Standard and cumulative meta-analyses of antibiotic prophylaxis compared with no treatment (controls) in colon surgery [6]. Wound infection is analyzed by outcome, and data have been updated since original meta-analysis. Risk ratio <1 favors use of prophylactic antibiotics, whereas risk ratio >1 suggests that no treatment is better. Left panel, Studies displayed chronologically by year of publication; for each, point estimate and 95% confidence interval are shown. Pooled results from all studies are shown at bottom (n represents study size). Right panel, Cumulative meta-analysis of same studies reveals that antibiotic prophylaxis efficacy could have been identified back in 1971, after 5 studies involving about 300 patients (n in this panel represents cumulative number of patients from included studies). Meta-analysis calculations are based on random-effects model.

Figure 1

Standard and cumulative meta-analyses of antibiotic prophylaxis compared with no treatment (controls) in colon surgery [6]. Wound infection is analyzed by outcome, and data have been updated since original meta-analysis. Risk ratio <1 favors use of prophylactic antibiotics, whereas risk ratio >1 suggests that no treatment is better. Left panel, Studies displayed chronologically by year of publication; for each, point estimate and 95% confidence interval are shown. Pooled results from all studies are shown at bottom (n represents study size). Right panel, Cumulative meta-analysis of same studies reveals that antibiotic prophylaxis efficacy could have been identified back in 1971, after 5 studies involving about 300 patients (n in this panel represents cumulative number of patients from included studies). Meta-analysis calculations are based on random-effects model.
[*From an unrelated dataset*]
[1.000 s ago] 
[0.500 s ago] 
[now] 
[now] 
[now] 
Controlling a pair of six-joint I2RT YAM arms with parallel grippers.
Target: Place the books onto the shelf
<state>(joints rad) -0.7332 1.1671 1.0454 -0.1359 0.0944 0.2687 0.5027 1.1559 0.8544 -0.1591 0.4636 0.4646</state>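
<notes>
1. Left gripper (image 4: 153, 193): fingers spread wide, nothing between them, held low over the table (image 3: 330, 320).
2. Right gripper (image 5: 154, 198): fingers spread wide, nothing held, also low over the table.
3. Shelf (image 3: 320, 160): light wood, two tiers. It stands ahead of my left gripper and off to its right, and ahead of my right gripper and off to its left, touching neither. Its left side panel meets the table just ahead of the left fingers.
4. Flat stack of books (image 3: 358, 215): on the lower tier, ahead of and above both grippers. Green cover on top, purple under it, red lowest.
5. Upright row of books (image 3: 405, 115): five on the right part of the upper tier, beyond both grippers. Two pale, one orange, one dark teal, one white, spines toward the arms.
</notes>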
Many meta-analyses have already been performed on infection-related topics, and the specialist is likely to be increasingly exposed to this new methodology in the future. In this article we discuss some key issues that stem from an examination of current meta-analyses in infectious diseases and what they have to teach us from their strengths and deficiencies. We have selected to focus on a few issues of particular importance for the scientific and clinical progress of this field.

Quantity of the Evidence

Although it is hard to define what constitutes “enough” randomized evidence, several recently published meta-analyses in infectious diseases (1997–1998) suggest that randomized evidence is sometimes sparse or even nonexistent. Several “attempted” meta-analyses have failed to identify any randomized evidence for important questions and have resorted to compiling observational data. For example, there has been no randomized trial performed to determine whether antibiotics have a role in the prophylactic management of CSF fistulae [7]; or whether metronidazole is teratogenic [8]; or whether 3 days of antibiotic therapy for acute otitis media are as effective as longer courses of treatment [9]. There are numerous other examples, and potential topics extend beyond the questions targeted by “attempted” meta-analyses. In fact, for many important questions there will never be any meta-analyses, simply because there are no data to analyze.
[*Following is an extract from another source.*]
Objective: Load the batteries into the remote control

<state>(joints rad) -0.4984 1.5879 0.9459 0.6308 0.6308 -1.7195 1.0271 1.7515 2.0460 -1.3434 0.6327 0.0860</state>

The reasons for the lack of randomized evidence may be manifold. One is that entrenched perceptions are propagated by dogma with little or no data, such as recommendations for the optimal duration of therapy for otitis media. Such dogma hinders the performance of a randomized trial. Second, feasibility may be an issue. Single investigators and institutions might believe they lack the number of patients necessary for a randomized study design or lack the opportunities or resources for multicenter collaborations; this probably explains why studies of antibiotics for posttraumatic CSF fistulae have not been done.
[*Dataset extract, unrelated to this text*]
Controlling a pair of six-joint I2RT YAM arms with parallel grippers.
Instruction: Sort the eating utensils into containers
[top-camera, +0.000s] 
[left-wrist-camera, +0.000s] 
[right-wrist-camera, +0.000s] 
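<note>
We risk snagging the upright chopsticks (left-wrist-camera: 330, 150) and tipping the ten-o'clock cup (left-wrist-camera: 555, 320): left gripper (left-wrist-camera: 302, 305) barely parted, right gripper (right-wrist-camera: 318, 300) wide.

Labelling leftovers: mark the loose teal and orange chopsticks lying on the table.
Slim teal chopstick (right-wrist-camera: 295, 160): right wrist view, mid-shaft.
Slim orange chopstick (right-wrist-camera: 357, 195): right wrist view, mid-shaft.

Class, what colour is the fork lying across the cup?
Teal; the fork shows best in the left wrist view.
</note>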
Third, there may be ethical dilemmas. For interventions perceived to be potentially harmful, even if not supported yet by any strong data (such as the use of metronidazole or many other medications in pregnancy), there may be a perhaps falsely perceived ethical barrier to randomization. Finally, commitment is always important to consider. Clinical trials demand great time and effort and may not be among the best-rewarded academic investments for an investigator.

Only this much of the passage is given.